New Red-Emitting Phosphor La2Zr3(MoO4)9:Eu3+ and the Influence of Host Absorption on its Luminescence Efficiency
Florian Baur A and Thomas Jüstel A BA Department of Chemical Engineering, Münster University of Applied Sciences, Stegerwaldstrasse 39, D-48565 Steinfurt, Germany.
B Coresponding author. Email: tj@fh-muenster.de
Australian Journal of Chemistry 68(11) 1727-1734 https://doi.org/10.1071/CH15268
Submitted: 13 May 2015 Accepted: 10 August 2015 Published: 2 September 2015
Abstract
This work investigates the optical properties of Eu3+-activated La2Zr3(MoO4)9. A series of solid solutions with Eu3+ concentrations in the range of 0–100 % were prepared by conventional high temperature solid-state synthesis.

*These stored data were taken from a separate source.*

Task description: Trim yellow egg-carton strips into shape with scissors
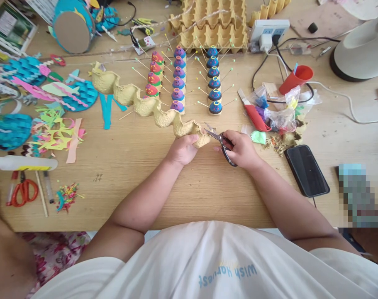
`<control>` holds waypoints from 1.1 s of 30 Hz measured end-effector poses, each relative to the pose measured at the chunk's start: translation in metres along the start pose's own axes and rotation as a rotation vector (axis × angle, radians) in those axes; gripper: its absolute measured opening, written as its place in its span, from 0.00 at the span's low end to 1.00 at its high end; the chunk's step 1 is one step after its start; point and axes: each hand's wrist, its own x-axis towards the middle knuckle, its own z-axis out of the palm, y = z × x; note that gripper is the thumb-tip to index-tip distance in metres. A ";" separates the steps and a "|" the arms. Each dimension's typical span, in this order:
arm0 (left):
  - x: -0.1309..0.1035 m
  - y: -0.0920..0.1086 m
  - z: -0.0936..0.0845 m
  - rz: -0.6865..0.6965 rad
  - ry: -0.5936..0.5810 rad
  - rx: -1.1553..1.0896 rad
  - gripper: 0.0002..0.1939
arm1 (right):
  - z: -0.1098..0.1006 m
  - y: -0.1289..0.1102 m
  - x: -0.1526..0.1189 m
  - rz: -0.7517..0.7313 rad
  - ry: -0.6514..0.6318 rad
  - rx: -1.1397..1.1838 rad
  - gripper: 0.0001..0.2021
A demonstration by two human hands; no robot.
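My left hand grips the near end of a long strip of yellowish egg carton, which stretches up and to the left over the table. In my right hand are black-handled scissors, their blades parted at the strip's near end. Whether the blades touch the pulp I cannot tell. Beyond the strip stand painted carton caterpillars in rows: a red and green one, a purple one and a blue one, with thin pin-like feelers sticking out.
Egg trays lie at the back beside a power strip. To the right are a red-handled knife, a red cup, plastic bags and a phone. Paper scraps, a glue bottle and orange scissors lie left, near another person's arm.
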 end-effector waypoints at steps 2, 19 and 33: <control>0.000 0.000 0.000 0.009 0.008 -0.003 0.17 | 0.000 0.000 0.000 0.006 -0.008 -0.028 0.26; 0.000 0.000 -0.003 0.018 0.059 -0.024 0.19 | 0.003 0.005 -0.003 0.035 0.095 -0.050 0.33; 0.002 -0.007 -0.005 0.031 -0.101 -0.005 0.22 | 0.006 0.013 -0.006 -0.040 0.283 0.175 0.29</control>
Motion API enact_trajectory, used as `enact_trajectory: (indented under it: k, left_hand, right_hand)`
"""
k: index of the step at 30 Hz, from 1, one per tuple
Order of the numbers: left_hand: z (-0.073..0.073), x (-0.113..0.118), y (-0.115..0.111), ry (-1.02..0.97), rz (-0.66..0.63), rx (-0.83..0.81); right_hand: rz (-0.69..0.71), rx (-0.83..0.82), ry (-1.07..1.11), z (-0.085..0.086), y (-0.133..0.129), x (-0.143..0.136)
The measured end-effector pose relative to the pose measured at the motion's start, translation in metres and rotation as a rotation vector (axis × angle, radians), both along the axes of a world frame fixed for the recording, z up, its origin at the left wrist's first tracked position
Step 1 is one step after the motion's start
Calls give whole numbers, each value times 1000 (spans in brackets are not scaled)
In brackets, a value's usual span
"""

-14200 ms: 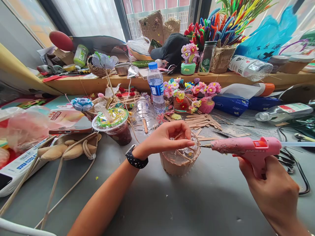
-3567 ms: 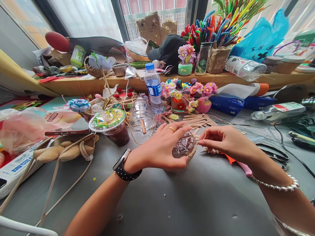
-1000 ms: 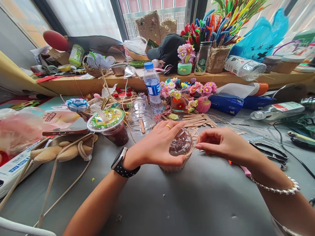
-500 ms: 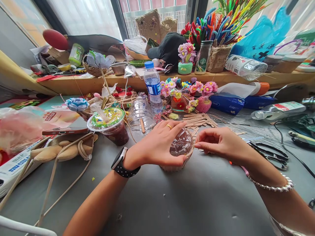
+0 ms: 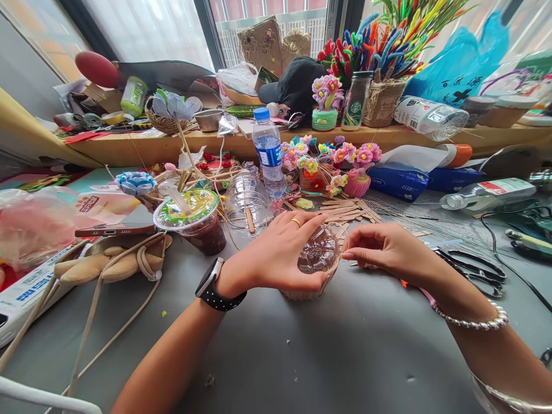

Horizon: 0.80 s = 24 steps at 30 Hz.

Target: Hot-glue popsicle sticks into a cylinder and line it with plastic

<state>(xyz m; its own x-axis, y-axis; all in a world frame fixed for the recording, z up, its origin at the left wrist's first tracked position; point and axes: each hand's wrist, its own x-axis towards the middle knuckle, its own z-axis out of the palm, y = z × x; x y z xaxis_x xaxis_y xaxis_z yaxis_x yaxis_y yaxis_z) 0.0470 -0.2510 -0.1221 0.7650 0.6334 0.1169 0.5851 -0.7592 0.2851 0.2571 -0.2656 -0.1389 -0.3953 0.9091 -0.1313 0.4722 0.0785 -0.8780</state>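
Observation:
Under my left hand [image 5: 282,247] is a round clear plastic piece, like a cut bottle bottom [image 5: 321,253], with a tan band around its side. My left thumb and fingers grip it across the near and far sides, hiding its left part. At its right edge my right hand [image 5: 373,247] is closed in a pinch, thumb against forefinger. What the pinch holds is too small to make out, perhaps a thin strand. Beneath the right hand, a slim tool with an orange and pink part [image 5: 416,290] is partly hidden.
Black scissors [image 5: 474,270] lie to the right. Flat wooden sticks [image 5: 349,211] are spread behind the hands. A lidded drink cup [image 5: 190,221], a clear cut bottle [image 5: 246,201] and a water bottle [image 5: 268,152] stand or lie left of centre. A cord bag [image 5: 112,264] is at left.
Almost nothing differs. My right forearm and bracelet have shifted slightly up and left; both hands stay at the plastic piece.

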Motion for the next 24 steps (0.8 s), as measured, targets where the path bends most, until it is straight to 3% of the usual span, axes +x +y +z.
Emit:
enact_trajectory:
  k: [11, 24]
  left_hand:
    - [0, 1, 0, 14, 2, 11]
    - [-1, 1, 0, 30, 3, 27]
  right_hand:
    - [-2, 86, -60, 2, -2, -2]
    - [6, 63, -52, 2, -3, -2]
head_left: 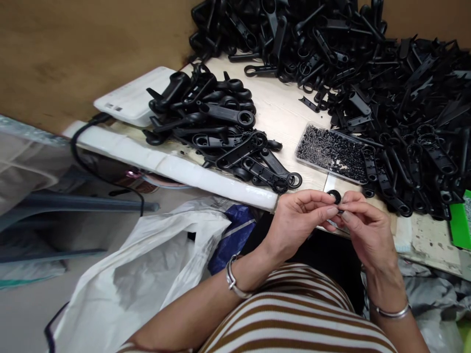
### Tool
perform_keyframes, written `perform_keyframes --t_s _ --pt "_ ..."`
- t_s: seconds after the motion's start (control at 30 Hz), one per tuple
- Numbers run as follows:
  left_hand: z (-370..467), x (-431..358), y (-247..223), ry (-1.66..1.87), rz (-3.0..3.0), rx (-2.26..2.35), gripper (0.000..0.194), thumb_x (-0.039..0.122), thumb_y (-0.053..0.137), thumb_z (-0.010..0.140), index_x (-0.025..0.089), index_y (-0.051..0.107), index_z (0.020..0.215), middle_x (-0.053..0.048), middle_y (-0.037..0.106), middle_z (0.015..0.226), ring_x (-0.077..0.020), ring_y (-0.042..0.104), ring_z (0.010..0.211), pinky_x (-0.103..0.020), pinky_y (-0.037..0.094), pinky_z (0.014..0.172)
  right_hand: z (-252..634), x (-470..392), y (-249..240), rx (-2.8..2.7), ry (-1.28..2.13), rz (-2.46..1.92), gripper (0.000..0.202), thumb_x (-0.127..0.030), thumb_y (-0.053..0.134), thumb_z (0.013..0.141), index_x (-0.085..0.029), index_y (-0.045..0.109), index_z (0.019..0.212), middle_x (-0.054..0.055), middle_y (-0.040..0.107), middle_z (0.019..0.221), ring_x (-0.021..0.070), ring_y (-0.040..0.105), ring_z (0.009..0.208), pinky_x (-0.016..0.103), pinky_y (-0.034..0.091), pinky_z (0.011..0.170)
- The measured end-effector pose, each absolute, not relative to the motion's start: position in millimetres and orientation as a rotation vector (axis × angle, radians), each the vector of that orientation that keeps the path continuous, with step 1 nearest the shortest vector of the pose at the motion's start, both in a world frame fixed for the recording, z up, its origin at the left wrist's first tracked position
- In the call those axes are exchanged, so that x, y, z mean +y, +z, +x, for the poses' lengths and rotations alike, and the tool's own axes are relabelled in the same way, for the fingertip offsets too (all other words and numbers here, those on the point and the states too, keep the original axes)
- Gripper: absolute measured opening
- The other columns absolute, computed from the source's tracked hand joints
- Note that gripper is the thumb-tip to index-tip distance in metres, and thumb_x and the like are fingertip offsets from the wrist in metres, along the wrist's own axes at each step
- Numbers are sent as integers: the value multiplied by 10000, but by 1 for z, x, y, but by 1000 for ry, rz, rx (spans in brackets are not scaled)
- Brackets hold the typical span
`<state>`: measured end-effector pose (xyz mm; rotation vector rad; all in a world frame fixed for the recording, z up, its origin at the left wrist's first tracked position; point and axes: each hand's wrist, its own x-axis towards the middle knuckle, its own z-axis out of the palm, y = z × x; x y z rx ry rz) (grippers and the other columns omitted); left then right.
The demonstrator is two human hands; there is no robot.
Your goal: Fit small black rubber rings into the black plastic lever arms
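At the table's front edge my left hand pinches a black plastic part with a ring-shaped end; the rest of the part is hidden by my fingers. My right hand is closed right beside it, its thumb and fingertips pressed together at the same part. A tiny dark bit shows between the fingertips of both hands, too small to name. Just beyond the hands lies a clear plastic box of small dark screws and black pieces.
A heap of black ring-ended plastic parts covers the back and right. A smaller pile lies left, against a white device with a black cable. A white bag hangs below the padded table edge. A green box stands right.
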<state>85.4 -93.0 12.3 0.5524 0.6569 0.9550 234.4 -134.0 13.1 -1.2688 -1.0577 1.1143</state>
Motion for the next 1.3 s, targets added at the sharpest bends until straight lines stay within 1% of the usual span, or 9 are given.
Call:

An unusual change in the lattice parameters was observed. The phosphor exhibits a broad absorption band in the UV spectral region, and measurements on the non-doped material at 100 K were conducted to elucidate the nature of the absorption band. As demonstrated, Mo6+ charge transfer absorption negatively influences the luminescence efficiency of the phosphor. The temperature-dependent emission spectra revealed that the emission intensity exhibits a bi-sigmoidal temperature dependence. This behaviour results from competing absorption via Mo6+ charge transfer processes, which strongly decrease the efficiency of the phosphor. For application purposes, it is therefore advisable to choose materials that do not exhibit host absorption in the spectral range where excitation is expected.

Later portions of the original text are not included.